> [Action item]: Keep each line of the material that includes "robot", and leave out the rest.

> [Supplied data]:
[Start of section]

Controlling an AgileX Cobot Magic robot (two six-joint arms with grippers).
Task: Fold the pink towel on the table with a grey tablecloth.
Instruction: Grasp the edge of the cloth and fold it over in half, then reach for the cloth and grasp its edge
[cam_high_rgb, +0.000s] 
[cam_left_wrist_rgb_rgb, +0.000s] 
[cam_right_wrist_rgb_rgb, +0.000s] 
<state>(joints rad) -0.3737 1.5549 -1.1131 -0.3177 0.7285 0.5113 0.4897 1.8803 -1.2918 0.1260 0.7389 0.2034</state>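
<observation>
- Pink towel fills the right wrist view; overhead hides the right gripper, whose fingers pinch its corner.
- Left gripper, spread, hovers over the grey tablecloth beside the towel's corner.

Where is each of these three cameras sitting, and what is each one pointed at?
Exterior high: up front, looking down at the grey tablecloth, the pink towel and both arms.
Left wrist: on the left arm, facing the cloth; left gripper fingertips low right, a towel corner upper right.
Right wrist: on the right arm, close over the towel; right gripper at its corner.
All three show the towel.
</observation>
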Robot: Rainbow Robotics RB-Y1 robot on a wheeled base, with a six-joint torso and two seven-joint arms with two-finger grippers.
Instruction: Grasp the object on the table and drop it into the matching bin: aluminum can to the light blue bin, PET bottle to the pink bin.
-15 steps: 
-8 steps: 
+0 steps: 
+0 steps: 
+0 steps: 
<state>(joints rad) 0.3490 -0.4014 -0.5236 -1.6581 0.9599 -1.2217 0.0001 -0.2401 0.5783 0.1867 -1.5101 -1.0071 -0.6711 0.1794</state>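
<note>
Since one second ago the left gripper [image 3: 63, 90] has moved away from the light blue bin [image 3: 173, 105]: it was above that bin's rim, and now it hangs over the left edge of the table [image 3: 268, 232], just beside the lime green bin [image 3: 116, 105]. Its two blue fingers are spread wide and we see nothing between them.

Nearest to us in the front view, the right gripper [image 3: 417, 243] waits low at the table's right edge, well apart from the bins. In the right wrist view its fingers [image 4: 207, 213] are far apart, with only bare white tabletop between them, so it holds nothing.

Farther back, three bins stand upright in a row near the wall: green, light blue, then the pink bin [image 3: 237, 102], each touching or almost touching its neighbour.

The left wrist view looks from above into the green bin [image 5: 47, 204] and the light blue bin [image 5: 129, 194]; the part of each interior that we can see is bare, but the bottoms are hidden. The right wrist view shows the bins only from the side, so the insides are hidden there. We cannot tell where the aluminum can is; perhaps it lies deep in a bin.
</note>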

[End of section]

> [Finished task]:
Controlling an AgileX Cobot Magic robot (two six-joint arms with grippers).
Robot: Rainbow Robotics RB-Y1 robot on a wheeled base, with a six-joint torso and two seven-joint arms with two-finger grippers.

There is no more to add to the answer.